Für Nordkoreas Regime haben die Spiele von Paris noch aus einem anderen Grund große Bedeutung, nämlich in Sachen Sportdiplomatie, sagt Lee Jung-woo:
"Die Spiele von Paris sind auch deshalb sehr wichtig für Nordkorea, weil es seine Beziehungen mit dem IOC pflegen will. Beim IOC vertreten zu sein, zeigt, dass Nordkorea nicht nur eine eigene Identität hat, sondern auch Regeln befolgt. Das ist wichtig für Nordkorea, weil es von der internationalen Gemeinschaft wegen der Menschenrechtslage und so weiter weitgehend abgelehnt wird. Aber zwischen dem IOC und Nordkorea gibt es gegenseitigen Respekt."
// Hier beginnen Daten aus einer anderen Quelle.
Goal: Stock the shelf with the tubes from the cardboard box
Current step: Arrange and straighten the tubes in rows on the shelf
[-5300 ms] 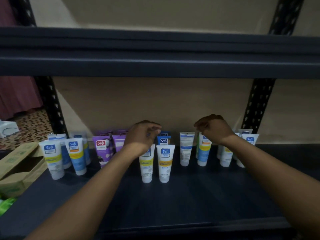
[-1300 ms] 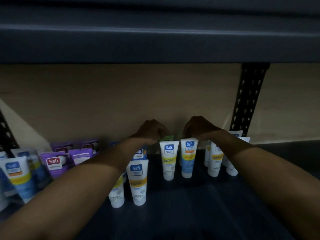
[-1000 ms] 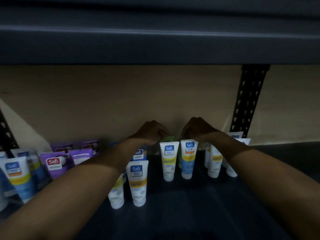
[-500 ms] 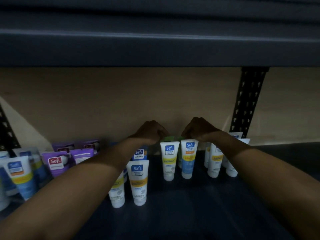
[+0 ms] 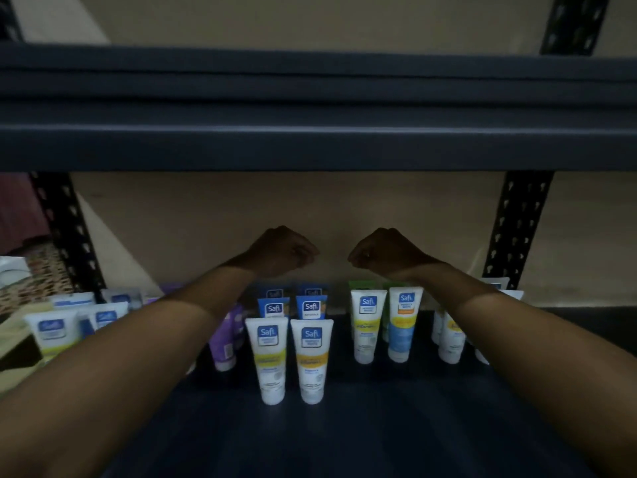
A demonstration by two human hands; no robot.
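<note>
Several white, blue, green and purple tubes stand cap-down on the dark shelf [image 5: 344, 436]. Two white tubes [image 5: 291, 357] stand in front at the middle, two blue tubes [image 5: 293, 307] right behind them. A white tube and a blue-banded tube [image 5: 401, 322] stand to the right, with green tubes [image 5: 360, 286] behind. My left hand [image 5: 282, 251] and my right hand [image 5: 382, 251] hover above the back rows, both curled shut with nothing visible in them. The cardboard box [image 5: 13, 343] shows at the left edge.
The upper shelf board [image 5: 310, 132] hangs low over the hands. Black perforated uprights [image 5: 520, 229] stand at the back right and back left. More tubes [image 5: 51, 329] crowd the left end. The beige wall closes the back.
Both hands have lifted off the tubes at the back and risen above them, moving apart. The view has pulled back and tilted up, showing the left upright and the box.
</note>
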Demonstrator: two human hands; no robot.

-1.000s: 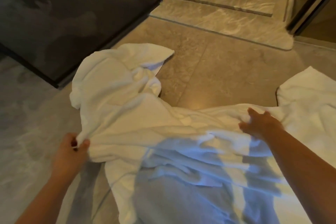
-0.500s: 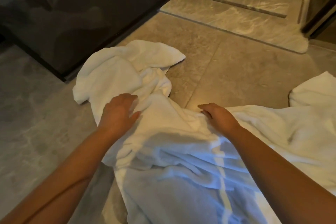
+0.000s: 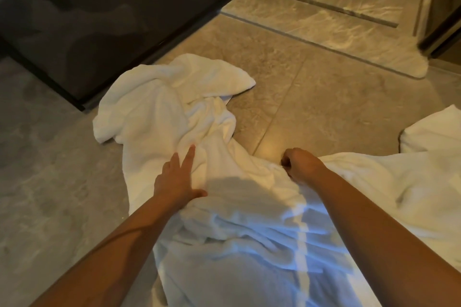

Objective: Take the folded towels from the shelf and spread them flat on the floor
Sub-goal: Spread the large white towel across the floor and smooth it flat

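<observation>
A large white towel (image 3: 159, 107) lies rumpled on the tiled floor (image 3: 311, 97), bunched at its far left end and spread toward me. My left hand (image 3: 178, 177) lies flat on the towel's left part with fingers straight and spread. My right hand (image 3: 300, 164) is curled into a fist at the towel's far edge and grips a fold of the cloth. More white towelling (image 3: 429, 132) shows at the right edge; I cannot tell if it is a separate towel.
A dark glass panel in a black frame (image 3: 119, 20) stands at the far left, close to the towel's bunched end. A raised stone threshold (image 3: 324, 32) crosses the floor at the back. A dark door frame (image 3: 441, 30) stands at the far right.
My left hand let go of the towel's left edge, moved right onto the cloth and now lies flat with fingers spread. My right hand moved left to the far edge and closed on a fold.
</observation>
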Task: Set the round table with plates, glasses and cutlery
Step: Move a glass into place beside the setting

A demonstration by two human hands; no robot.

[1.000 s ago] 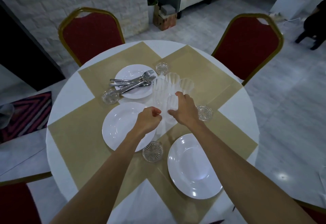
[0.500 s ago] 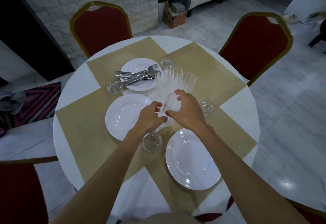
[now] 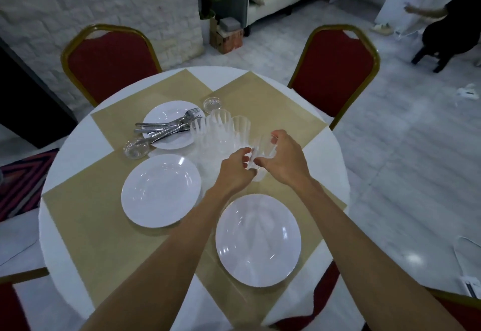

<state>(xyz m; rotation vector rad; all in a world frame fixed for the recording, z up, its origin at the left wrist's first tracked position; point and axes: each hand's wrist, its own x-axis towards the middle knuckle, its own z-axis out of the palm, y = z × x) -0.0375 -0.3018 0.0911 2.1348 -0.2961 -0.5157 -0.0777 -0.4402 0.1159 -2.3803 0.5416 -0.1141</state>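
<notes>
Both my hands hold one clear ribbed glass (image 3: 263,148) above the middle of the round table (image 3: 65,143). My right hand (image 3: 282,160) grips its side and my left hand (image 3: 235,170) pinches its lower part. Behind it stands a cluster of clear glasses (image 3: 221,132). A white plate (image 3: 161,190) lies at the left and another white plate (image 3: 259,239) near me. A third plate (image 3: 162,115) at the back left carries a pile of forks and knives (image 3: 169,127). Two small glass coasters (image 3: 135,149) (image 3: 212,104) lie beside that plate.
Beige placemats (image 3: 86,216) cross the white tablecloth. Red chairs with gold frames stand at the back left (image 3: 109,65) and back right (image 3: 335,70), with more chairs at the near corners. A person (image 3: 453,31) is at the far right on the tiled floor.
Both hands have moved right and slightly away from me with the glass between them. The two coasters near my hands are hidden now. The camera has shifted.
</notes>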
Erste Bande sollen geknüpft werden
Dass es im Rahmen von Paris auch wieder zu Austausch zwischen Nordkorea und dem verfeindeten Bruderstaat Südkorea kommt, ist allerdings kaum zu erwarten.
Zu angespannt sind die Beziehungen zwischen dem liberalen Süden und dem autoritären Norden. Die Regierungschefs haben sich zuletzt immer wieder mit Krieg gedroht.
Aber eine konkrete Agenda verfolgt Nordkorea in Paris dennoch: Seit 2018 gibt es im IOC keinen nordkoreanischen Vertreter mehr; das möchte das Land ändern.
Sportminister Kim Il-guk wird dafür in Stellung gebracht. In den nächsten drei bis vier Jahren soll er die notwendigen Kontakte knüpfen.
Jetzt, wo Nordkorea wieder im Weltsport vertreten ist, wird damit begonnen.